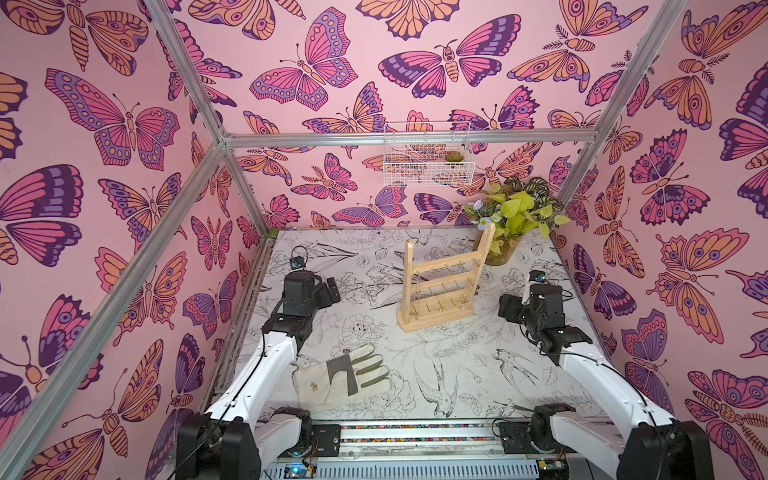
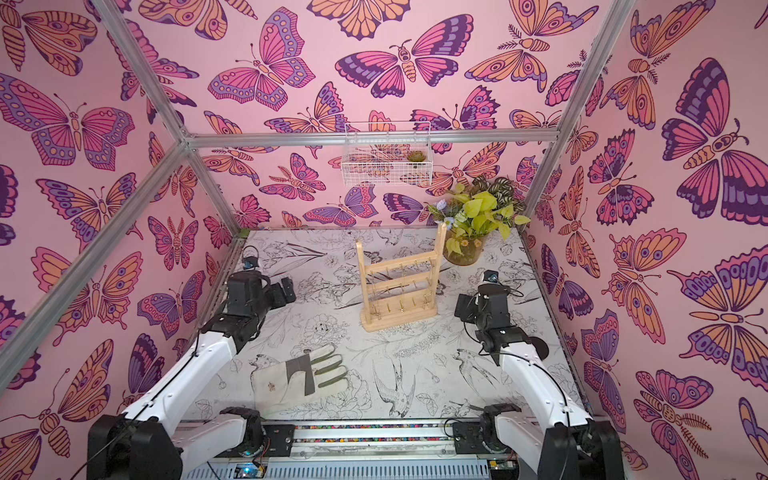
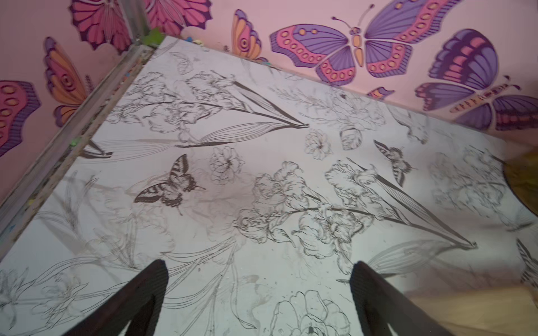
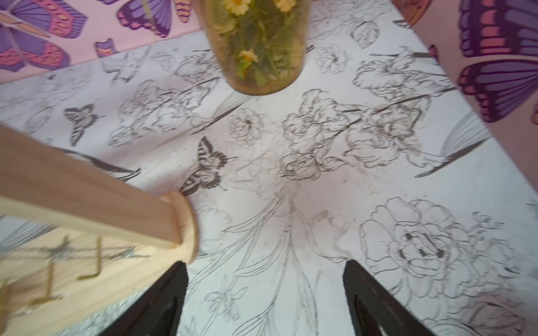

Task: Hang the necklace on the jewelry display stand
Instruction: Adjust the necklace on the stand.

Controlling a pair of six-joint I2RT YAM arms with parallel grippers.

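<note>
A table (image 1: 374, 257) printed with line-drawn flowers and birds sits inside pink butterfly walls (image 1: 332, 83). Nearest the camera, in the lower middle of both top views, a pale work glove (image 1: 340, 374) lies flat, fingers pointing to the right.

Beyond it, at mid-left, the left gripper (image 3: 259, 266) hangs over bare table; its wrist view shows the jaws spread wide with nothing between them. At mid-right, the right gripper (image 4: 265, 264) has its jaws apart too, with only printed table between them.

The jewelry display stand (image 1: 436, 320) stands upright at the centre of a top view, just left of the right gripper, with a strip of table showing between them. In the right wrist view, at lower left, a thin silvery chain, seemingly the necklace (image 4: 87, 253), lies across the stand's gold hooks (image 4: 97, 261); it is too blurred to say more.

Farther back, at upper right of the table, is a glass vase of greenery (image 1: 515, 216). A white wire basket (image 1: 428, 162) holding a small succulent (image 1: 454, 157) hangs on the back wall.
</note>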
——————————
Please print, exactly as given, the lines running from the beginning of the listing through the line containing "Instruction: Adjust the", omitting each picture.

Task: Hang the necklace on the jewelry display stand
Instruction: Adjust the necklace on the stand.

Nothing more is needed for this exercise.